### REQUIREMENT
Exact reproduction of all the data is required, with pictures excluded.

### DATA SUPPLIED

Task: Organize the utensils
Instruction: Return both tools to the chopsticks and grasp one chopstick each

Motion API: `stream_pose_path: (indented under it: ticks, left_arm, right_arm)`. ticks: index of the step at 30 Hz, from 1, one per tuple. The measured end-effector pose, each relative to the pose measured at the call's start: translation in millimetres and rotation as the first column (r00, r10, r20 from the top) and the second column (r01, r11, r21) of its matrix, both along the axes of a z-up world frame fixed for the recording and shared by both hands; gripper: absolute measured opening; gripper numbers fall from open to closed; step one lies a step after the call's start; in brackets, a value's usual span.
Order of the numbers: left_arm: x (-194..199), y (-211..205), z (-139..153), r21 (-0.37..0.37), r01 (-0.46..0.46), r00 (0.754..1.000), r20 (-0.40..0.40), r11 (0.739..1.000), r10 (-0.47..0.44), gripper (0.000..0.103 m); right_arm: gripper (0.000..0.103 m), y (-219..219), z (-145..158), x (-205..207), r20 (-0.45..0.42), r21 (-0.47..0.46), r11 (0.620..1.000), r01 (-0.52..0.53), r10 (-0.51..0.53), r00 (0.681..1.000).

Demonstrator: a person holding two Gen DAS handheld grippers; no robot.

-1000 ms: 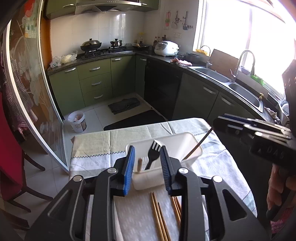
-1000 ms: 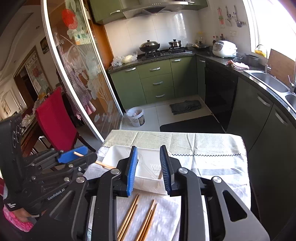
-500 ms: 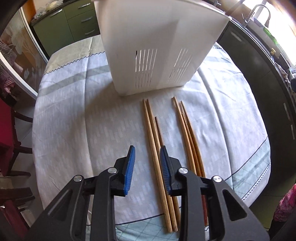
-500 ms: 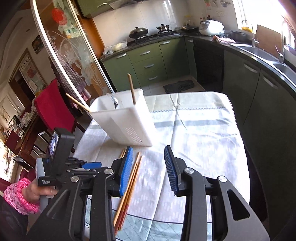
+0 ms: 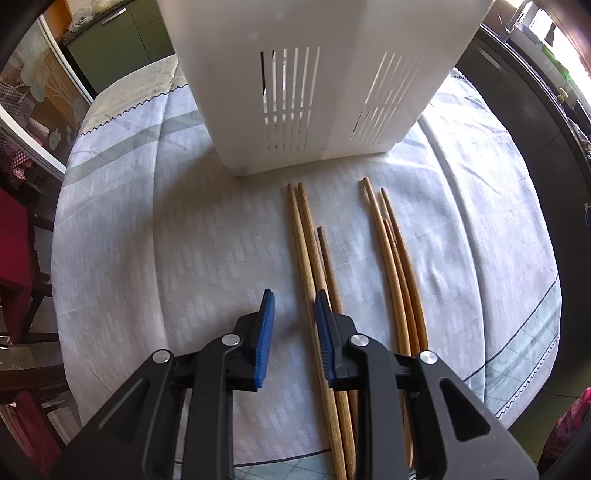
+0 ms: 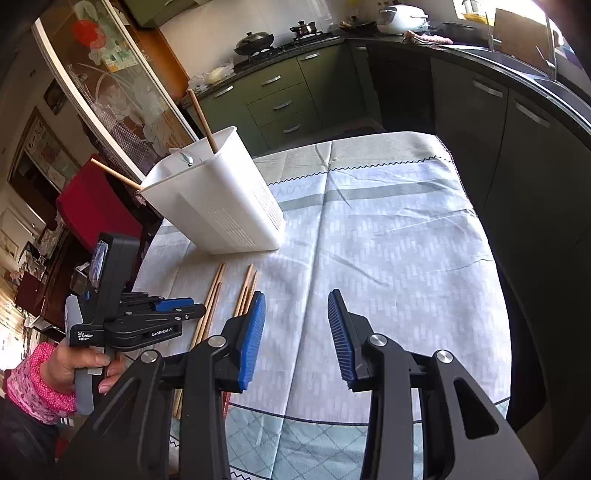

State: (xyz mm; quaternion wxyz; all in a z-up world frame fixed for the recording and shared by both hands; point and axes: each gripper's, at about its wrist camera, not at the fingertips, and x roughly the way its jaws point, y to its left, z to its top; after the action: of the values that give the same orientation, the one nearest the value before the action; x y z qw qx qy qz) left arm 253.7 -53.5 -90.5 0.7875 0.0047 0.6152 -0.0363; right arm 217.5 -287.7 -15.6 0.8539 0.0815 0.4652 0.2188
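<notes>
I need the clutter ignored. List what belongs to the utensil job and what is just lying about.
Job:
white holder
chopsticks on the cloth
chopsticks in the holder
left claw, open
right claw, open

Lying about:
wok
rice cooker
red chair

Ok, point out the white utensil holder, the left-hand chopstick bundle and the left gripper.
white utensil holder [image 5: 295,92]: left wrist view, slotted front wall.
left chopstick bundle [image 5: 308,236]: left wrist view, mid-shaft.
left gripper [image 5: 291,314]: left wrist view, gap between its fingertips.

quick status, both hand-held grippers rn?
Left hand-held gripper: open, empty, low over the chopsticks.
Right hand-held gripper: open wide, empty, above the tablecloth.
</notes>
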Motion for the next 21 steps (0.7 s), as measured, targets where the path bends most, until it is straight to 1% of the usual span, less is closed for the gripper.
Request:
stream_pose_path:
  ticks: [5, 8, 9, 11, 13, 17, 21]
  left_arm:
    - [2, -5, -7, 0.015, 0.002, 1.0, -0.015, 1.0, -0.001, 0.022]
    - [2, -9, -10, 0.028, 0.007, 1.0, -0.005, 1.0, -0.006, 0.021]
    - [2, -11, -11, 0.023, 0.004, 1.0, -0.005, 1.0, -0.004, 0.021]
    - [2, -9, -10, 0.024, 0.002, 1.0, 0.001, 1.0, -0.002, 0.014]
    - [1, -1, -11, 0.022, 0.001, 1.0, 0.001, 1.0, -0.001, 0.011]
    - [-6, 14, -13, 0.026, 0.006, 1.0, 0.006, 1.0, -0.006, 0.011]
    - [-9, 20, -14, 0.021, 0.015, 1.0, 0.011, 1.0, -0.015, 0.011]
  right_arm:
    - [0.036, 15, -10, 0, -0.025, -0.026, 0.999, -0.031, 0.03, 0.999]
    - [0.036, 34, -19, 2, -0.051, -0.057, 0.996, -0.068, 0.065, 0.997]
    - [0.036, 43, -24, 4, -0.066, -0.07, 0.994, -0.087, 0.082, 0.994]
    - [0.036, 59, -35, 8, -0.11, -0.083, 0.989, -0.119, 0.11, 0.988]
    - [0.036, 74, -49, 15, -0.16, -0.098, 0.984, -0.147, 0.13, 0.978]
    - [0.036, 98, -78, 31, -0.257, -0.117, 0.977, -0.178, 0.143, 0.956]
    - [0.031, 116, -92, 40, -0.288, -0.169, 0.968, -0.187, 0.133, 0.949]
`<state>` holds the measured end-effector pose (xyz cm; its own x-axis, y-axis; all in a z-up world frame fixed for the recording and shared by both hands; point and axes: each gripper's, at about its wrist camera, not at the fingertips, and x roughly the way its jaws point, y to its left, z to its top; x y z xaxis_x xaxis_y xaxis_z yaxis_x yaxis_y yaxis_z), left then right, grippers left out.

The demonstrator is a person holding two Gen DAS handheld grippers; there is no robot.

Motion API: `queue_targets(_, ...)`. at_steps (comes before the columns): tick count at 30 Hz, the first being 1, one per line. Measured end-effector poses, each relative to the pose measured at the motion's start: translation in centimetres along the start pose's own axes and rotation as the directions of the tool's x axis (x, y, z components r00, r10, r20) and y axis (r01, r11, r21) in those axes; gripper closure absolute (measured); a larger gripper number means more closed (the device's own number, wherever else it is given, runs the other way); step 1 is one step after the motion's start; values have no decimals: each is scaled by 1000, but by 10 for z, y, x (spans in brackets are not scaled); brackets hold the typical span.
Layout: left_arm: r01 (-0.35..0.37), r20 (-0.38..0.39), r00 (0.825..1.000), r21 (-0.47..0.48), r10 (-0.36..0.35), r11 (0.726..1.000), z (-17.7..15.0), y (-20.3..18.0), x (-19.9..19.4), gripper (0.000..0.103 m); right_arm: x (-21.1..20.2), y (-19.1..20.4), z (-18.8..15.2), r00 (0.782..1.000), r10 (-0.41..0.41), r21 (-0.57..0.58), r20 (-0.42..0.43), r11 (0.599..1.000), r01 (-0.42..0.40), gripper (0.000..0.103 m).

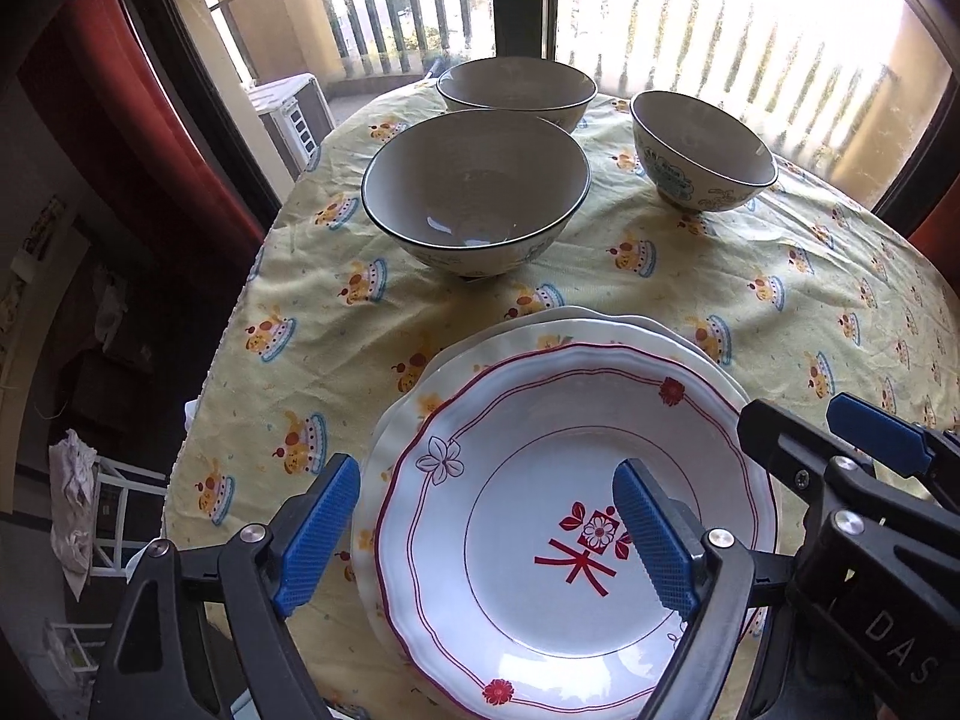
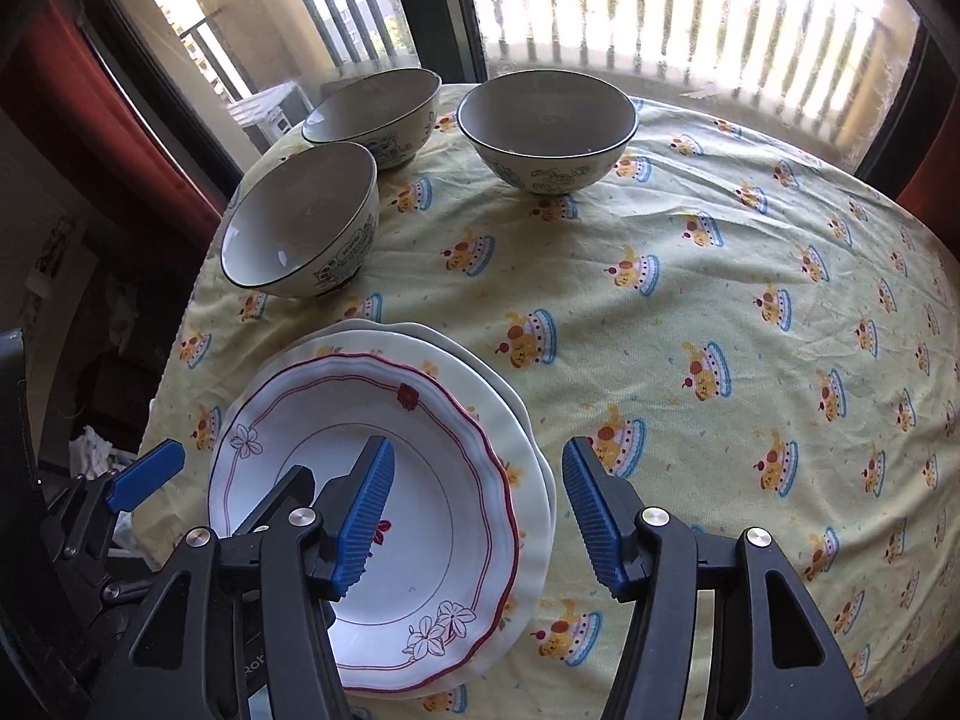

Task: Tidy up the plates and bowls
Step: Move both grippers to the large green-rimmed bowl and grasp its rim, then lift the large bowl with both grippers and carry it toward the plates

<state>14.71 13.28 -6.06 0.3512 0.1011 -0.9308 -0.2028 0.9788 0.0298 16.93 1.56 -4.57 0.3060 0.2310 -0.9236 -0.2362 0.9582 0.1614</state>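
Grippers, two, hand-held, both pitched steeply down over a round table under a yellow printed tablecloth; left gripper poised above the near-left rim of the plate stack, blue pads spread wide, one pad outside the rim and the other over the well of the top plate, gripping nothing; right gripper poised over the right edge of the same stack, jaws parted to a middling gap, left pad above the plate's well and right pad above bare cloth, rim between them, pads not pressing on it. Top plate: white, scalloped, red double line, red flowers and a red central emblem; nested on a cream plate with yellow print, a further white plate's edge showing behind; stack at the near edge of the table. Bowls, three, grey inside, dark-rimmed, patterned outside, upright on the cloth beyond the stack: nearest bowl; rear bowl just behind it; third bowl apart to their right. Window with balcony railing behind; red curtain at left.
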Motion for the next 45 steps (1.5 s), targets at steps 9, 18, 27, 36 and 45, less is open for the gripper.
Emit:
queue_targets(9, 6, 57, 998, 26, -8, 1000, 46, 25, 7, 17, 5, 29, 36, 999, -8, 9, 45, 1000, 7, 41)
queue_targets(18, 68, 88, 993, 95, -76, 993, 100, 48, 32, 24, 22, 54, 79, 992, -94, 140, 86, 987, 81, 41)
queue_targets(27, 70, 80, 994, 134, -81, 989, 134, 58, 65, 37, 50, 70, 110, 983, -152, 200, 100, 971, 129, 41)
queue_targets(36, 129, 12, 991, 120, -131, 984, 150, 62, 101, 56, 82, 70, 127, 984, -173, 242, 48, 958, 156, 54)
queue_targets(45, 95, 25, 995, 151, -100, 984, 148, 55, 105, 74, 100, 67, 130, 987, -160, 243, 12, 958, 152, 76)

### FINISHED TASK
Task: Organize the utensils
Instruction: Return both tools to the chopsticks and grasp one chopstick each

Motion API: `stream_pose_path: (indented under it: ticks, left_arm, right_arm)`. ticks: index of the step at 30 Hz, from 1, one per tuple. The measured end-effector pose, each relative to the pose measured at the call's start: translation in millimetres and rotation as the first column (r00, r10, r20 from the top) and the second column (r01, r11, r21) of its matrix, both along the axes of a z-up world frame fixed for the recording and shared by both hands; gripper: absolute measured opening; gripper numbers fall from open to closed; step one lies a step after the call's start; in brackets, a value's usual span.
Order of the numbers: left_arm: x (-194..199), y (-211..205), z (-139..153), r21 (-0.37..0.37), r01 (-0.46..0.46), r00 (0.754..1.000), r20 (-0.40..0.40), r11 (0.739..1.000), r10 (-0.47..0.44), gripper (0.000..0.103 m); right_arm: gripper (0.000..0.103 m), y (-219..219), z (-145..158), x (-205..207), r20 (-0.45..0.42), r21 (-0.47..0.46), r11 (0.620..1.000), r01 (-0.52..0.53), r10 (-0.51..0.53), r00 (0.681..1.000).

Demonstrator: a person holding two Gen DAS handheld grippers; no robot.

-1000 ms: 
-1000 ms: 
-500 ms: 
-500 ms: 
+0 ms: 
+0 ms: 

State: (xyz mm; quaternion wxyz; all in a z-up world frame fixed for the recording and shared by both hands; point and axes: each gripper's, at about its wrist camera, not at the fingertips, and x roughly the way its jaws point, y to its left, z to its top; after the action: of the values that give the same orientation, the one nearest the value before the action; x y z qw qx qy qz) left arm 253.7 -53.5 -90.5 0.7875 0.0047 0.6152 -0.0363; right arm 217.5 -287.7 -15.6 0.8539 0.0815 0.4652 0.2188
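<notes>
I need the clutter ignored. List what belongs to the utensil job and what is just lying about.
Job:
white holder
chopsticks on the cloth
chopsticks in the holder
left claw, open
right claw, open

Lying about:
wok
rice cooker
red chair

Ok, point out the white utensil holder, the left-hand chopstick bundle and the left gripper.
white utensil holder [image 5: 295,92]: left wrist view, slotted front wall.
left chopstick bundle [image 5: 308,236]: left wrist view, mid-shaft.
left gripper [image 5: 291,314]: left wrist view, gap between its fingertips.

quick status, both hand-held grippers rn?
Left hand-held gripper: open, empty, low over the chopsticks.
Right hand-held gripper: open wide, empty, above the tablecloth.
</notes>
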Motion for the next 21 steps (0.7 s), as measured, targets where the path bends most, until it is straight to 1% of the usual span, less is closed for the gripper.
Request:
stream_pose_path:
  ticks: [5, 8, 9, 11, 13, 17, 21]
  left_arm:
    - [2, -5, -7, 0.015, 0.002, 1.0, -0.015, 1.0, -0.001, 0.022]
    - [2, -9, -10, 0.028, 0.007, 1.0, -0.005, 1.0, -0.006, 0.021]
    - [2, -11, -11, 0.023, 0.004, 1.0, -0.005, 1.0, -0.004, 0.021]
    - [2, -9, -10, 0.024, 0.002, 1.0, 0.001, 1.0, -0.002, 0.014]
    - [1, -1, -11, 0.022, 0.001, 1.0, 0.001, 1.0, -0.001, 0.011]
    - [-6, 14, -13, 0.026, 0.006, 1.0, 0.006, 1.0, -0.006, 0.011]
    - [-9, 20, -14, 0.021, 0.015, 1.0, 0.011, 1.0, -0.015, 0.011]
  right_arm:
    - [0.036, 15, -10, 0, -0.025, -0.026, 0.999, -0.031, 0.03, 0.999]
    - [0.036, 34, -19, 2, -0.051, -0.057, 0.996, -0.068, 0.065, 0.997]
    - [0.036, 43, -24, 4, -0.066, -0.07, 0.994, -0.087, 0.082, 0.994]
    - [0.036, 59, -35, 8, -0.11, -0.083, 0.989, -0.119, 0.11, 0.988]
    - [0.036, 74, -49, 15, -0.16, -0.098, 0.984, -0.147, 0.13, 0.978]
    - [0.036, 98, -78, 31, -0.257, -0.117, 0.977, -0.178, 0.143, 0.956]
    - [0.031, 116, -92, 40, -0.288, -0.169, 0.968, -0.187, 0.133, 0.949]
`<state>` holds the measured end-effector pose (xyz cm; its own x-axis, y-axis; all in a z-up world frame fixed for the recording and shared by both hands; point and axes: each gripper's, at about its wrist camera, not at the fingertips, and x roughly the way its jaws point, y to its left, z to its top; x y z xaxis_x xaxis_y xaxis_z yaxis_x yaxis_y yaxis_z), left then right, grippers left out.

The demonstrator is a person holding two Gen DAS handheld grippers; there is no robot.

Motion API: `queue_targets(_, ...)`. at_steps (comes before the columns): tick count at 30 Hz, the first being 1, one per line. Measured end-effector poses, each relative to the pose measured at the motion's start: translation in centimetres along the start pose's own axes and rotation as the directions of the tool's x axis (x, y, z components r00, r10, r20) and y axis (r01, r11, r21) in those axes; gripper closure absolute (measured); a larger gripper number means more closed (the device's own number, wherever else it is given, runs the other way); step 1 is one step after the motion's start; values have no decimals: each is scaled by 1000, but by 10 for z, y, x (spans in brackets are not scaled); brackets hold the typical span.
Layout: left_arm: r01 (-0.35..0.37), r20 (-0.38..0.39), r00 (0.825..1.000), r21 (-0.47..0.48), r10 (-0.36..0.35), r11 (0.726..1.000), z (-17.7..15.0), y (-20.3..18.0), x (-19.9..19.4), gripper (0.000..0.103 m); right_arm: x (-21.1..20.2), y (-19.1..20.4), z (-18.8..15.2), r00 (0.782..1.000), r10 (-0.41..0.41), r21 (-0.57..0.58), r20 (-0.42..0.43), r11 (0.599..1.000), r01 (-0.42..0.40), gripper (0.000..0.103 m).


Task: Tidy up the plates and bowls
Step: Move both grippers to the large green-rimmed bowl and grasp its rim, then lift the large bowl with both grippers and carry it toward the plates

<state>14.71 13.28 -6.06 0.3512 0.1011 -0.9308 -0.2028 0.9788 0.0298 16.93 1.56 -4.57 0.3060 0.2310 -0.9236 -0.2362 0.9582 0.1614</state>
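Grippers, two, hand-held, both pitched steeply down over a round table under a yellow printed tablecloth; left gripper poised above the near-left rim of the plate stack, blue pads spread wide, one pad outside the rim and the other over the well of the top plate, gripping nothing; right gripper poised over the right edge of the same stack, jaws parted to a middling gap, left pad above the plate's well and right pad above bare cloth, rim between them, pads not pressing on it. Top plate: white, scalloped, red double line, red flowers and a red central emblem; nested on a cream plate with yellow print, a further white plate's edge showing behind; stack at the near edge of the table. Bowls, three, grey inside, dark-rimmed, patterned outside, upright on the cloth beyond the stack: nearest bowl; rear bowl just behind it; third bowl apart to their right. Window with balcony railing behind; red curtain at left.
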Motion for the next 45 steps (1.5 s), targets at steps 9, 18, 27, 36 and 45, less is open for the gripper.
Emit:
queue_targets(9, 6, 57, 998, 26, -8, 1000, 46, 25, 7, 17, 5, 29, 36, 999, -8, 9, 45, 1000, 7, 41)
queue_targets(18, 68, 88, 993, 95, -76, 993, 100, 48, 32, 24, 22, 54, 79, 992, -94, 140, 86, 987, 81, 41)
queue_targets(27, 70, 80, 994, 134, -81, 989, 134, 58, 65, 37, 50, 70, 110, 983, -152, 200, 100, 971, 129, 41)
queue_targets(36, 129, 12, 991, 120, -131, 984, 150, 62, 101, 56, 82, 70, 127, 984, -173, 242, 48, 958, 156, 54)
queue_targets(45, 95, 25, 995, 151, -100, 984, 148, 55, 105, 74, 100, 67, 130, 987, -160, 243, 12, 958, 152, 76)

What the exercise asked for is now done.